Part of Backbench Business – in Westminster Hall at 1:30 pm on 16th March 2023.
The hon. Gentleman is absolutely right. The information I have suggested that the Chinese Communist party was going to try to use its influence to ensure that any choice would be the choice of the Chinese Communist party, but if, as the hon. Gentleman said, there is some control over that, that would be one of the good things that could come out of this.
The issue of forced organ transplantation from members of the Falun Gong has been in my heart in this House for some 10 years now. It is being done on a commercial scale, and people have lost their lives. We must never forget the impact of that on the Falun Gong.

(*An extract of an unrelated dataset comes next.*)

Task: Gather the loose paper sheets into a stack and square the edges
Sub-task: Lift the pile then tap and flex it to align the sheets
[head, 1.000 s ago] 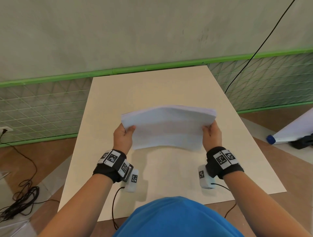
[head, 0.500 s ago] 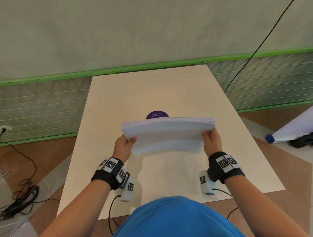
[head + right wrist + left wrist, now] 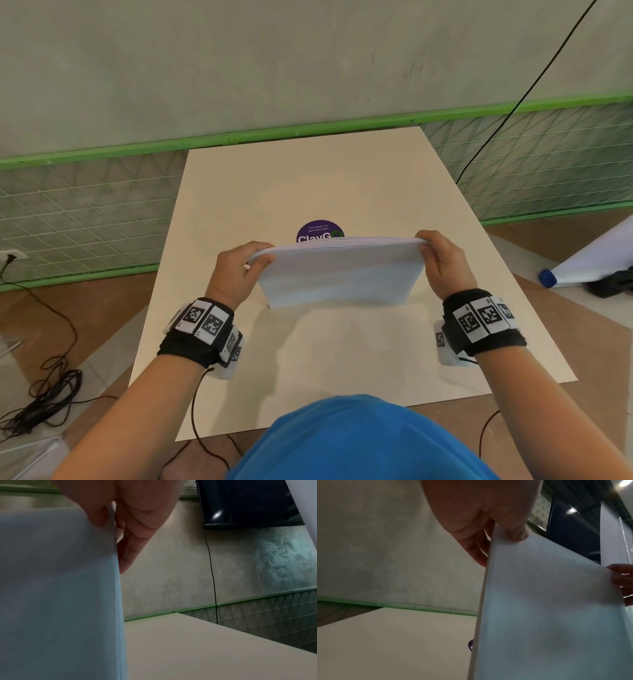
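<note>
- Above the table [image 3: 239,192], you hold the paper stack [image 3: 339,270] upright on its long edge; the bottom edge looks to touch or nearly touch the surface.
- Your left hand [image 3: 236,270] pinches the top left corner, thumb in front, fingers [image 3: 476,550] behind.
- Your right hand [image 3: 442,260] clamps the top right corner in the same way.
- Gathering seems done: no loose sheets visible on the table, only a purple sticker [image 3: 318,231] behind the stack.
- Top edge shows sheets still a bit fanned, so squaring is approx. halfway.
- Left to do, prob.: tap the edge, turn for the short side, lay flat.
</note>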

There is also the persecution of Christians. Churches have been destroyed, with secret police sitting in church services, taking notes of those who are there, and recording car numbers and which houses people return to. We have also had the rise of cyber-surveillance in China, which is another indication of those being imprisoned, beaten and injured all because they happen to have a different religious opinion. Today, we had some good news: the Government indicated that they would suspend their agreement with TikTok. That is good news when it comes to security issues, and we must welcome it.
In my time as an MP, I have seen the UK move from the “golden era” espoused by David Cameron and George Osborne to the confusion and lack of cohesion on China under this Government. In each case, the policies were driven by economics. Economics is of course relevant, but our policies must encompass other important factors such as our human rights obligations, and take into account our moral compass and what we believe. There is a real fear that focusing solely on money would mean that the UK’s fundamental beliefs in human rights and the rule of law are subjugated for the purpose of trade deals. Mr Carmichael referred to that; it is one of the key issues, and I seek clarification and encouragement from the Minister on it. That would be great for China and other authoritarian states, but terrible for the UK’s standing in the world. I urge extreme caution and recommend change.
We are watching in real time the reduction of democratic states and the rise of authoritarian regimes. According to the Economist Intelligence Unit, 23 countries out of 167 monitored in 2020 could be called democracies. Fifty were considered authoritarian, and the others attained some form of flawed democracy or hybrid system, more likely than not under the control of one person.
China and Russia are leading the global rise in authoritarian states. They are seeking to build their own alliances, disrupt democratic processes in other countries, interfere in elections, and create their own channels for communication and cyber-control away from the norms and standards expected by international treaties. They support each other at institutions such as the United Nations, where the evil axis gathers together to defend each other’s interests and provide financial and political support for one another. The unfortunate thing for us is that democracies seem incapable of working together to fight back against that in a single-minded, focused manner, so I have great concerns.
The Chinese Government have committed a series of ongoing human rights abuses against the Uyghurs since 2014. I and others, including Sir Iain Duncan Smith, who is in the Chamber, have raised that issue. Abuse is also perpetrated against other ethnic and religious minorities in Xinjiang province. This is the largest scale detention of ethnic and religious minorities since world war two. It is of that size; it is almost impossible to take in the number.
The United States has declared China’s human rights abuses a genocide, as have legislators in several other countries, including Canada, the Netherlands, Lithuania and France. We have even done so in this House of Commons in a debate led by the right hon. Member for Chingford and Woodford Green. The Parliaments of New Zealand, Belgium and the Czech Republic condemned the Chinese Government’s treatment of the Uyghurs as severe human rights abuses or crimes against humanity, which they truly are.
China continues to deny any wrongdoing and threatens politicians and even entire countries with retaliation simply for daring to raise and debate these issues. Diplomats are deployed to berate senior Government officials and speak at news stations to explain that everyone is wrong and at this is all just Sinophobia and anti-China rhetoric. No, it is not; it is much more than that.
Atrocities in Tibet have been going on since 1950—so much so that we barely react any more. Tim Loughton has spoken about Tibet for as long as I have been in this House, and long before that, I believe. He has highlighted it on many occasions. We cannot forget about it. We need to focus on what is happening there, which is hard to take in, with regularity and ferocity. Children are forced into re-education boarding schools as a way of eradicating their language and religion, with the hope that they will reject their own families and culture. Such policies have left a trail of family destruction and have cut cultural and historical memory.
China plans to choose the next Dalai Lama, but I am very pleased that the hon. Gentleman said that those of the Dalai Lama’s religion will make that choice. I hope that will be the case and that China does not influence it in any way. We wait to see what happens.
Hong Kong wants to be a peaceful and prosperous city, a thriving economic and social hub in Asia, and truly global in its influence, but it has been brought to its knees in just three years since the introduction of the national security law.